** Opening Records supplied block **

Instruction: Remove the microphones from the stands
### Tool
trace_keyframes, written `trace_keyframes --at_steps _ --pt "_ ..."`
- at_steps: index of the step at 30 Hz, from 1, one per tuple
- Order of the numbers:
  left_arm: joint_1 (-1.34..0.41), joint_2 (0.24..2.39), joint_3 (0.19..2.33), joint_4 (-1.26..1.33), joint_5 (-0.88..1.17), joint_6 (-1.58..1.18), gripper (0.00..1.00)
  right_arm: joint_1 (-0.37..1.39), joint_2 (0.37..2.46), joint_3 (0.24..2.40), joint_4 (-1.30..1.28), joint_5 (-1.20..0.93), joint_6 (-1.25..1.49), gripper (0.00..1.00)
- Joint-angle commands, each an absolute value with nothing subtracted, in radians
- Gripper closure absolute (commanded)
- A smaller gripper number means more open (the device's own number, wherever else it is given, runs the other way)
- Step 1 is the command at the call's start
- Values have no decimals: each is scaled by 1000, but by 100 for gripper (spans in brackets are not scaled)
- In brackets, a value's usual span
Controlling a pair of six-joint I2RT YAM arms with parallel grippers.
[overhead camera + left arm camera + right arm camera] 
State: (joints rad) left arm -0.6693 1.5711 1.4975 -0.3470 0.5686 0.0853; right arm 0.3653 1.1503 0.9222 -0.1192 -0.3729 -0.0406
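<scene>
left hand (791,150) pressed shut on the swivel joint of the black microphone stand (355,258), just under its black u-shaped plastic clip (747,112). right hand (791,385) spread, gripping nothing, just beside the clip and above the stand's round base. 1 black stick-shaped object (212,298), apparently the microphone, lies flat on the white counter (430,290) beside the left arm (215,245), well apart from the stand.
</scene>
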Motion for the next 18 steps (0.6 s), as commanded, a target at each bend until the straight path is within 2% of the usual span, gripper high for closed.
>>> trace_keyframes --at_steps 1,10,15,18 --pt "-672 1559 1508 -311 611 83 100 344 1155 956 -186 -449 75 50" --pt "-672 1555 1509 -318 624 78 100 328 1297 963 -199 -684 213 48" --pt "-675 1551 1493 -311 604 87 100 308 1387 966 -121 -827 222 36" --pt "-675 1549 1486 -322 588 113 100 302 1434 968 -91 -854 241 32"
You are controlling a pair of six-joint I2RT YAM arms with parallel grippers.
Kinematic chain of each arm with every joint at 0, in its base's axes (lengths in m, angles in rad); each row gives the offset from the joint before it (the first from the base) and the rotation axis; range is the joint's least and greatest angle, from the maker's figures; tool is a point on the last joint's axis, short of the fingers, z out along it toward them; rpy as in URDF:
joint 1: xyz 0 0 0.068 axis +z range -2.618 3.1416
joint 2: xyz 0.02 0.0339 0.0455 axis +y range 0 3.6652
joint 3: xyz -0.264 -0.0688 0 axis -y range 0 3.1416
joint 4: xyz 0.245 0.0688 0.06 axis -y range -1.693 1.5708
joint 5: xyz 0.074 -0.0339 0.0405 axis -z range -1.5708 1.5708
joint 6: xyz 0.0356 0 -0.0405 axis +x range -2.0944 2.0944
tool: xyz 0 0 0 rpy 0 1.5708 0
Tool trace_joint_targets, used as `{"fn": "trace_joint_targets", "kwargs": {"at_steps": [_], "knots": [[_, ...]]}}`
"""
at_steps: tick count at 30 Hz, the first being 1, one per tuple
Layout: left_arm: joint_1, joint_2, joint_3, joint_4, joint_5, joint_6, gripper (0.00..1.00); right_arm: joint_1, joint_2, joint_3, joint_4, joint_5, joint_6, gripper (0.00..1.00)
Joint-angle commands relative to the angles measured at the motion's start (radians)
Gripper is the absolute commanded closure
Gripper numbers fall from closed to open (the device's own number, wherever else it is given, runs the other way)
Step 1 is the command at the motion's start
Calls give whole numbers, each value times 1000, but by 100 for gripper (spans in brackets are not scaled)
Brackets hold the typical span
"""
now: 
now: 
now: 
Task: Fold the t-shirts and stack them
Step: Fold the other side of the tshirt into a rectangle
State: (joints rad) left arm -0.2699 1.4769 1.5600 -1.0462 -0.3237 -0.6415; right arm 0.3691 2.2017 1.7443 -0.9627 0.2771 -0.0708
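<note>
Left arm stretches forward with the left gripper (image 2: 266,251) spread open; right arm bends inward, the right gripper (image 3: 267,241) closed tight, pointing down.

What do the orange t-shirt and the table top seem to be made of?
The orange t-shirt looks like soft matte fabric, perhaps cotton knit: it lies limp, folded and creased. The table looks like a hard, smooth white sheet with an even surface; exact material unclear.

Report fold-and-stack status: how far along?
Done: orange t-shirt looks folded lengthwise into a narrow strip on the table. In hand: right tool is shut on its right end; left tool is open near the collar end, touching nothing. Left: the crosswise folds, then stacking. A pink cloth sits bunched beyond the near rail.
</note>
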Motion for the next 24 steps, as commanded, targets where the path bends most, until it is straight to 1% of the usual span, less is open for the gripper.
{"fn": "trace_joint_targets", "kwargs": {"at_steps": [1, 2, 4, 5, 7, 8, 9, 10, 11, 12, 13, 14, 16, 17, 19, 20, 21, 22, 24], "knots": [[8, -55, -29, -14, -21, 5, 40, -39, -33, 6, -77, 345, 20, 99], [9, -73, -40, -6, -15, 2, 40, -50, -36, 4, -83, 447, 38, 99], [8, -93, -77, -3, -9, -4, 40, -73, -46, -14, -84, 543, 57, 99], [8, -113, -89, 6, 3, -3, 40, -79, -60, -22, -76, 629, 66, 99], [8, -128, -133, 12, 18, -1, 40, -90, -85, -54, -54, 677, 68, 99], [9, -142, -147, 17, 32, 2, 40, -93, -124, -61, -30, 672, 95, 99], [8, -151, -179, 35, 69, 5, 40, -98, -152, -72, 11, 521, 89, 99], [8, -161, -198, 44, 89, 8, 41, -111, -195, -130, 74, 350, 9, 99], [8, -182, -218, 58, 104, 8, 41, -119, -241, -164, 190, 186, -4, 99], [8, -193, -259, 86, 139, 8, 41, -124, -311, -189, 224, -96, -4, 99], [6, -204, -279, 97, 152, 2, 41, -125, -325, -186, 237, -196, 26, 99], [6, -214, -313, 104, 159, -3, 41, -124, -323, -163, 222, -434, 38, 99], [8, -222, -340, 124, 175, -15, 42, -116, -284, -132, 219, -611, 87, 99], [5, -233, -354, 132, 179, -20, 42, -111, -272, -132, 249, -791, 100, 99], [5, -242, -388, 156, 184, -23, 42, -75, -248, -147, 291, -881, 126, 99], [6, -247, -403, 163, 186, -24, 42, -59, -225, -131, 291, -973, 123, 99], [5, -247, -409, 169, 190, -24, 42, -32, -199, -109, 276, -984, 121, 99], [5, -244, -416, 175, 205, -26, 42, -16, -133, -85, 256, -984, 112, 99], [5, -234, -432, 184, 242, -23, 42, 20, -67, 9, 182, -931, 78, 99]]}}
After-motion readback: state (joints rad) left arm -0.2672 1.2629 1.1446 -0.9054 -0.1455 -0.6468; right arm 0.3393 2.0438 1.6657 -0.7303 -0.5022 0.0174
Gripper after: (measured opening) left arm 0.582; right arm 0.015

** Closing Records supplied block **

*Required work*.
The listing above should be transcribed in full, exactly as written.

*Written solution*.
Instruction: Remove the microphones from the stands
### Tool
trace_keyframes, written `trace_keyframes --at_steps _ --pt "_ ..."`
- at_steps: index of the step at 30 Hz, from 1, one per tuple
- Order of the numbers:
  left_arm: joint_1 (-1.34..0.41), joint_2 (0.24..2.39), joint_3 (0.19..2.33), joint_4 (-1.26..1.33), joint_5 (-0.88..1.17), joint_6 (-1.58..1.18), gripper (0.00..1.00)
  right_arm: joint_1 (-0.37..1.39), joint_2 (0.37..2.46), joint_3 (0.24..2.40), joint_4 (-1.30..1.28), joint_5 (-1.20..0.93), joint_6 (-1.25..1.49), gripper (0.00..1.00)
- Joint-angle commands, each an absolute value with nothing subtracted, in radians
- Gripper closure absolute (commanded)
- A smaller gripper number means more open (the device's own number, wherever else it is given, runs the other way)
- Step 1 is the command at the call's start
- Values have no decimals: each is scaled by 1000, but by 100 for gripper (spans in brackets are not scaled)
- In brackets, a value's usual span
Controlling a pair of six-joint I2RT YAM arms with parallel grippers.
[overhead camera + left arm camera + right arm camera] 
State: (joints rad) left arm -0.6693 1.5711 1.4975 -0.3470 0.5686 0.0853; right arm 0.3653 1.1503 0.9222 -0.1192 -0.3729 -0.0406
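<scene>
left hand (791,150) pressed shut on the swivel joint of the black microphone stand (355,258), just under its black u-shaped plastic clip (747,112). right hand (791,385) spread, gripping nothing, just beside the clip and above the stand's round base. 1 black stick-shaped object (212,298), apparently the microphone, lies flat on the white counter (430,290) beside the left arm (215,245), well apart from the stand.
</scene>
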Motion for the next 18 steps (0.6 s), as commanded, a target at each bend until the straight path is within 2% of the usual span, gripper high for closed.
>>> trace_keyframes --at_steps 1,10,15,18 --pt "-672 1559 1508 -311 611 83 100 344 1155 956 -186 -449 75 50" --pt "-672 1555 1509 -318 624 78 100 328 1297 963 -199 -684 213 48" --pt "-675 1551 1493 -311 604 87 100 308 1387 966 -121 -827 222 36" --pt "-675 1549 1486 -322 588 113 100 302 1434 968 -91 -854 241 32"
You are controlling a pair of six-joint I2RT YAM arms with parallel grippers.
Kinematic chain of each arm with every joint at 0, in its base's axes (lengths in m, angles in rad); each row gives the offset from the joint before it (the first from the base) and the rotation axis; range is the joint's least and greatest angle, from the maker's figures; tool is a point on the last joint's axis, short of the fingers, z out along it toward them; rpy as in URDF:
joint 1: xyz 0 0 0.068 axis +z range -2.618 3.1416
joint 2: xyz 0.02 0.0339 0.0455 axis +y range 0 3.6652
joint 3: xyz -0.264 -0.0688 0 axis -y range 0 3.1416
joint 4: xyz 0.245 0.0688 0.06 axis -y range -1.693 1.5708
joint 5: xyz 0.074 -0.0339 0.0405 axis -z range -1.5708 1.5708
joint 6: xyz 0.0356 0 -0.0405 axis +x range -2.0944 2.0944
tool: xyz 0 0 0 rpy 0 1.5708 0
Tool trace_joint_targets, used as `{"fn": "trace_joint_targets", "kwargs": {"at_steps": [_], "knots": [[_, ...]]}}`
"""
at_steps: tick count at 30 Hz, the first being 1, one per tuple
Layout: left_arm: joint_1, joint_2, joint_3, joint_4, joint_5, joint_6, gripper (0.00..1.00); right_arm: joint_1, joint_2, joint_3, joint_4, joint_5, joint_6, gripper (0.00..1.00)
Joint-angle commands relative to the angles measured at the motion's start (radians)
Gripper is the absolute commanded closure
Gripper numbers fall from closed to open (the device's own number, wherever else it is given, runs the other way)
Step 1 is the command at the motion's start
Calls give whole numbers, each value times 1000, but by 100 for gripper (spans in brackets are not scaled)
Brackets hold the typical span
"""
now: 
now: 
now: 
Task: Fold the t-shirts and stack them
Step: Fold the other side of the tshirt into a rectangle
State: (joints rad) left arm -0.2699 1.4769 1.5600 -1.0462 -0.3237 -0.6415; right arm 0.3691 2.2017 1.7443 -0.9627 0.2771 -0.0708
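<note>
Left arm stretches forward with the left gripper (image 2: 266,251) spread open; right arm bends inward, the right gripper (image 3: 267,241) closed tight, pointing down.

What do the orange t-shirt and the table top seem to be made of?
The orange t-shirt looks like soft matte fabric, perhaps cotton knit: it lies limp, folded and creased. The table looks like a hard, smooth white sheet with an even surface; exact material unclear.

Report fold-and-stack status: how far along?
Done: orange t-shirt looks folded lengthwise into a narrow strip on the table. In hand: right tool is shut on its right end; left tool is open near the collar end, touching nothing. Left: the crosswise folds, then stacking. A pink cloth sits bunched beyond the near rail.
</note>
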Motion for the next 24 steps, as commanded, targets where the path bends most, until it is straight to 1% of the usual span, less is open for the gripper.
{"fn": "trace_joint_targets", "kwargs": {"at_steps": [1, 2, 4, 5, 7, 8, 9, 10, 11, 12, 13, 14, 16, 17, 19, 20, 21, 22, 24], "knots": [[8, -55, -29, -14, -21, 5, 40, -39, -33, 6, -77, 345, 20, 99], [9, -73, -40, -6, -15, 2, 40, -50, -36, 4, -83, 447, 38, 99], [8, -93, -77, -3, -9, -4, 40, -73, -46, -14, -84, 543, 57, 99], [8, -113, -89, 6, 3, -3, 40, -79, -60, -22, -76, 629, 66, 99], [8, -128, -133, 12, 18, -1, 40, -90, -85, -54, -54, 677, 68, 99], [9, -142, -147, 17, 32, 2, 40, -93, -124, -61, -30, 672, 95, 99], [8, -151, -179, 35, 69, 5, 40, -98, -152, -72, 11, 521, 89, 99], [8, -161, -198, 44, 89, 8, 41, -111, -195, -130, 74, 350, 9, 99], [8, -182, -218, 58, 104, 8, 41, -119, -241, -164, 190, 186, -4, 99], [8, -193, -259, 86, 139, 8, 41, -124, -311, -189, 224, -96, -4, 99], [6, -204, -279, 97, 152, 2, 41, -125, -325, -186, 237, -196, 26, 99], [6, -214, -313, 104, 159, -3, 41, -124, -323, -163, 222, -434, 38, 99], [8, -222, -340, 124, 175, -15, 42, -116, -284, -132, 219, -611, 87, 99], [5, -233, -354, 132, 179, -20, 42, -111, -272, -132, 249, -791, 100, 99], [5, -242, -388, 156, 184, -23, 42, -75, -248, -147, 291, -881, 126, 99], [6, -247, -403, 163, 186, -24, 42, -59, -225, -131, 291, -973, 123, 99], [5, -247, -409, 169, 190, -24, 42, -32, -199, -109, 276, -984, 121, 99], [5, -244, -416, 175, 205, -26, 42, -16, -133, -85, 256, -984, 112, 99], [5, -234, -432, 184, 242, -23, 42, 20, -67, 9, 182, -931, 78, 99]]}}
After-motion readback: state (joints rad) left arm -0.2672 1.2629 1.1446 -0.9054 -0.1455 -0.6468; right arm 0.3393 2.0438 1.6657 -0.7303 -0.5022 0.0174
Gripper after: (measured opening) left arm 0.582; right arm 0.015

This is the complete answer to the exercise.